Il recueille chronologiquement les témoignages d'ouvriers qui ont mené un combat syndical et tout particulièrement ses parents, militants à la JOC (Jeunesse Ouvrière Communiste), la CFTC et enfin au Parti Socialiste.
L'auteur a réalisé ce reportage dans le pays de Mauges, région rurale située dans l'ouest de la France. Après la guerre, la religion y était encore très implantée, mais des organisations catholiques progressistes telles la JOC et la CFTC ont permis de mener des luttes contre des entreprises qui avaient pourtant la sympathie de l’Église.
Pour la population locale, les manifestations n'ont pas toujours été bien comprises, gargarisées par les patrons-employeurs.

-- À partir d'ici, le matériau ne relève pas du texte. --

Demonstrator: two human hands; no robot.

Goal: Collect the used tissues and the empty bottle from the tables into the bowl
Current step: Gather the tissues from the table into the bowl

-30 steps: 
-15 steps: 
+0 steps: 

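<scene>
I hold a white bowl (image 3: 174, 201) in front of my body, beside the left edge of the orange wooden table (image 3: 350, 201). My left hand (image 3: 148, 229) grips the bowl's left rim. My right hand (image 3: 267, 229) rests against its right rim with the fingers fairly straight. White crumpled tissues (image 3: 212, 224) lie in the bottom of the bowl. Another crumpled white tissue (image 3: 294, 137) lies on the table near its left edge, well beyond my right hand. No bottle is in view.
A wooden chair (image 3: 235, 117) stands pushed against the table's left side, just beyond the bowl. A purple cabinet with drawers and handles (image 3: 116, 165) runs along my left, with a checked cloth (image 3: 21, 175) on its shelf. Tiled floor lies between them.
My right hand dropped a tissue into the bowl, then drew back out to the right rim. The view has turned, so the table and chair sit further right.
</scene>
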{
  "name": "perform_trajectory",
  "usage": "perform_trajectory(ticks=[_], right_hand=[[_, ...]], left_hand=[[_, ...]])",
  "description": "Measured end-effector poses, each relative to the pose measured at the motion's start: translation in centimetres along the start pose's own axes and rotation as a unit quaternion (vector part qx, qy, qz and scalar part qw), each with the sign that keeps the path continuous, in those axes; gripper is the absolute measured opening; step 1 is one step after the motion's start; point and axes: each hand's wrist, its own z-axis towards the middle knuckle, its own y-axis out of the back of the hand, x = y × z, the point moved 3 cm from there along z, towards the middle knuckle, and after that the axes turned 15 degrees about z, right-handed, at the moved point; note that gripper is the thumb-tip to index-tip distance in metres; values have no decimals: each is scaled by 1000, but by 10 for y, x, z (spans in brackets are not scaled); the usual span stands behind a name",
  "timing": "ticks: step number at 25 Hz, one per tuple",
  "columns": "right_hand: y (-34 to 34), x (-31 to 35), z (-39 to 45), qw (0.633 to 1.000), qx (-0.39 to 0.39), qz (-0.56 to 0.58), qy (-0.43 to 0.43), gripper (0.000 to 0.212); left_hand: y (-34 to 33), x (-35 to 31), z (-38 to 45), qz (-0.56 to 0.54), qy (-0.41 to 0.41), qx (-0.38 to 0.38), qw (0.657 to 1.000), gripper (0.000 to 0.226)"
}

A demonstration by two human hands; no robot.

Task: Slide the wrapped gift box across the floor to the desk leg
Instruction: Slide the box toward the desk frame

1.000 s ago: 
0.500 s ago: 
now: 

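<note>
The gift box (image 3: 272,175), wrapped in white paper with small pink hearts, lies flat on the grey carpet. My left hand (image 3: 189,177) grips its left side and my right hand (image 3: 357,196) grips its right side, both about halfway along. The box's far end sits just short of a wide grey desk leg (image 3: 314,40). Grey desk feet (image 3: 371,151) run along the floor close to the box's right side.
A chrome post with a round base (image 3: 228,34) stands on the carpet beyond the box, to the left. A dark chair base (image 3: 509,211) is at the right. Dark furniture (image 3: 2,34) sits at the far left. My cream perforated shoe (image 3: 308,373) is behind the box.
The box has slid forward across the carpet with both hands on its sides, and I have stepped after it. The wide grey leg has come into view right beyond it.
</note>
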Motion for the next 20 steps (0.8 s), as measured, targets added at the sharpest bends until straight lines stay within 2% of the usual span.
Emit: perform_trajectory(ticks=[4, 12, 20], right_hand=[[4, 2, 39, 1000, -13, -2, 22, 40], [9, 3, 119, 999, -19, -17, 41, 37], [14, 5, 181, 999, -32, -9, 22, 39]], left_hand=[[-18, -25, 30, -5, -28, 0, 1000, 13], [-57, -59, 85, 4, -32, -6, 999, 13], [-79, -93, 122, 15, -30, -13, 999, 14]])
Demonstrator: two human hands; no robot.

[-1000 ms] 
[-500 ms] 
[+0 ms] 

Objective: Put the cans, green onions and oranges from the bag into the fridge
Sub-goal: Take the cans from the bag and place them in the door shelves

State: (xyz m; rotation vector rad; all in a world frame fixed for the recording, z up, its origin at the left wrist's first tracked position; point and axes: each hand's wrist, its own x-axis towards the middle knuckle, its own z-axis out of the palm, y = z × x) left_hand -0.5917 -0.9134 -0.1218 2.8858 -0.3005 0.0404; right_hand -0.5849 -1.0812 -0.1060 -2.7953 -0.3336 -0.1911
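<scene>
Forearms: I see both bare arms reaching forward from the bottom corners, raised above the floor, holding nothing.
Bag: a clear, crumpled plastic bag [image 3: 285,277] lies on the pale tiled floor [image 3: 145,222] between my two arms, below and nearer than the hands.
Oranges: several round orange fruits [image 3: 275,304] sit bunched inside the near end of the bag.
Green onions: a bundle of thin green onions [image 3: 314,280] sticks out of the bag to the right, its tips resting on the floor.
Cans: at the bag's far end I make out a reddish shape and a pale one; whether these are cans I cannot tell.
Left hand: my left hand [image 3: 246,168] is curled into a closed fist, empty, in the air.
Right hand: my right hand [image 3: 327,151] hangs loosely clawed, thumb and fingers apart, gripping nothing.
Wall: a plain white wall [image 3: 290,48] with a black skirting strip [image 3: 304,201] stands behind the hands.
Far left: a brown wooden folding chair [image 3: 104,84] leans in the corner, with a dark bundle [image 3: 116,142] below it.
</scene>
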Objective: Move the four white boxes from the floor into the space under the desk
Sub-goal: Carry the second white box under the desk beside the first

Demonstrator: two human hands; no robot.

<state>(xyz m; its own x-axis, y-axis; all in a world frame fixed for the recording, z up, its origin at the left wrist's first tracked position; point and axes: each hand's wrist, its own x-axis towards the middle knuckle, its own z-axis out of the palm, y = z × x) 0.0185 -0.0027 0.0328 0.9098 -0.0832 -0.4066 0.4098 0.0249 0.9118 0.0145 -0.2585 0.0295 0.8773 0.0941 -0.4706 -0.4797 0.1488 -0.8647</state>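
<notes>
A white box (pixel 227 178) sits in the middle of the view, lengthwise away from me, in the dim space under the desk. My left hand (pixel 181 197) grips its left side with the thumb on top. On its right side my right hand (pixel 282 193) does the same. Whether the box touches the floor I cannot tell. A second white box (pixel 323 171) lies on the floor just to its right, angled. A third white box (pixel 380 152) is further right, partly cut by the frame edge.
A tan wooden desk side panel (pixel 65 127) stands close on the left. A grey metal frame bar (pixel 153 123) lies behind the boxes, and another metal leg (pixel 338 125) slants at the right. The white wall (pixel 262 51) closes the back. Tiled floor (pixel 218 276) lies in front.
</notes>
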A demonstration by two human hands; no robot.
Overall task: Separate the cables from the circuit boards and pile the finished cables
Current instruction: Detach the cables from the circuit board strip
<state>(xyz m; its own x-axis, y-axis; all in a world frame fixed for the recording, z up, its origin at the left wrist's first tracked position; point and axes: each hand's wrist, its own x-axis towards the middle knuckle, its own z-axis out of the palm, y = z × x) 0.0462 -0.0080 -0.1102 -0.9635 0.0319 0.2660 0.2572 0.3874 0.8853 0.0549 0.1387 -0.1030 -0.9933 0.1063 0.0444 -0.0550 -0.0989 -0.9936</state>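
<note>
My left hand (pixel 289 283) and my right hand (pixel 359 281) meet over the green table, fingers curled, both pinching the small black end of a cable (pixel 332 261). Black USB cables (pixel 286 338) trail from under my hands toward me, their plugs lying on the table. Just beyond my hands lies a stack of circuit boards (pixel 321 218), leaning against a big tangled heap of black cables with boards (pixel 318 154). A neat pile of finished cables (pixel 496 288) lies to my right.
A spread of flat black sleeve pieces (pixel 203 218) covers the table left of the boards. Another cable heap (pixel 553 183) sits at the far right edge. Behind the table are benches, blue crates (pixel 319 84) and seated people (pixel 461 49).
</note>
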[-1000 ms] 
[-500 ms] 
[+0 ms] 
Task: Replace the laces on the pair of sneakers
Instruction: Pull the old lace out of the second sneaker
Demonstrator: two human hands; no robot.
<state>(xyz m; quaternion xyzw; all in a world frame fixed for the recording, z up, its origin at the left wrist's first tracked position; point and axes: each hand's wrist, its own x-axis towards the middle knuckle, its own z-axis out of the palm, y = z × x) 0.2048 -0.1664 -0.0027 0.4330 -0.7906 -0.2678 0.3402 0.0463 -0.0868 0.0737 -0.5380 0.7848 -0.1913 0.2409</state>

Le patronat pouvait se permettre de moins bien traiter sa main d’œuvre par rapport à celle des villes puisque les syndicats les plus agités n'étaient pas tolérés et les autres étaient contrôlés par la direction de l'entreprise.
L'année 1962 à permis aux organisations catholiques de s'affirmer davantage grâce à Vatican II. C'est un des très rares conciles de l’Église catholique qui a vu de nombreuses réformes. Cette assemblée de dignitaires chrétiens a voulu tourner l’Église vers les plus pauvres et a permis un rapprochement de l'institution et de la classe ouvrière sur des bases progressistes. Mais cette nouvelle direction a eu pour effet d'éloigner les plus pratiquants et interrogés de nombreux prêtres-ouvriers sur leurs activités.
Le combat ne se déroule pas seulement dans le strict cadre du travail. L'éducation est aussi un enjeu des militants pour l'émancipation des travailleurs, alors que l'école des années 50 dans les campagnes est sclérosée par l’Église catholique.
De l'isolement durant leurs premières années en usine à leur émancipation grâce à la lutte syndicale, ces témoins décrivent les changements qui eurent cour jusqu'à l’ascension du PS au pouvoir. Changement à la fois matériel avec le téléphone qui désenclave les campagnes, la télévision qui se répand, les voitures qui se multiplient et l'accès à de meilleurs soins. Changement social également puisque les années 70 verront la fin des trente glorieuse et le chômage progresser. Enfin, un changement politique avec l'alliance du tout nouveau Parti Socialiste et du Parti Communiste qui permet à la gauche française d'avoir une assise plus forte.
Cette excellente BD se termine sur une soirée d'espoir, la victoire de François Mitterrand aux élections présidentielles de 1981. Mais la suite a finalement bien été en deçà des attentes. Pour s'en faire une idée, une autre BD, DOL de Philippe Squarzonni, évoque l'après-élection de 1981 jusqu'en 2007.